A prática deflagrada pelas empresas nos anos 70 de começar a terceirizar o trabalho, reduzindo o contingente de trabalhadores, alastrou-se pelo país afora.
José Carlos Peliano
Fonte: Carta Maior
Data original da publicação: 07/07/2014
A prática deflagrada pelas empresas por volta dos anos 70 de começar a terceirizar o trabalho, reduzindo o contingente de trabalhadores de suas dependências em troca de continuar a receber os mesmos serviços prestados por outras empresas subcontratadas, se alastrou de forma aberta, abrangente e progressiva Brasil afora.

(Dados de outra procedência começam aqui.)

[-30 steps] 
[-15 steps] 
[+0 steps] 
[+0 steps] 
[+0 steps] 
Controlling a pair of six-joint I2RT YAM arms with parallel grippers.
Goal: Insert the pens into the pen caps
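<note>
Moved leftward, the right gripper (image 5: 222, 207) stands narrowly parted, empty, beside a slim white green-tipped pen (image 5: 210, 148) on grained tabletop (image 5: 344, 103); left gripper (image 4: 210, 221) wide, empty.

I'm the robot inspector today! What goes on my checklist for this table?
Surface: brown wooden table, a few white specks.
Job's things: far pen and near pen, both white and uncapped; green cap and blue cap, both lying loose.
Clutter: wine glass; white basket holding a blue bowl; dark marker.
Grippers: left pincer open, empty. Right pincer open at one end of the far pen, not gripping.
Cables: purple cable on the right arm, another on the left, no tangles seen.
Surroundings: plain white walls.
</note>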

De início a medida foi usada para minimizar os efeitos das quedas cíclicas mais acentuadas das vendas, que afetavam pesadamente as receitas, em especial diante das crises periódicas de produção no mundo capitalista. Posteriormente as empresas verificaram que a medida poderia ser usada com frequência para reduzir os custos do trabalho diretamente por elas contratado, transferindo a carga trabalhista e social para outras empresas.
Essas empresas subcontratadas ou se dedicavam a realizar todas as atividades das parcelas ou setores da produção original da empresa contratante, ou se especializavam em contratar somente mão de obra para trabalharem na contratante.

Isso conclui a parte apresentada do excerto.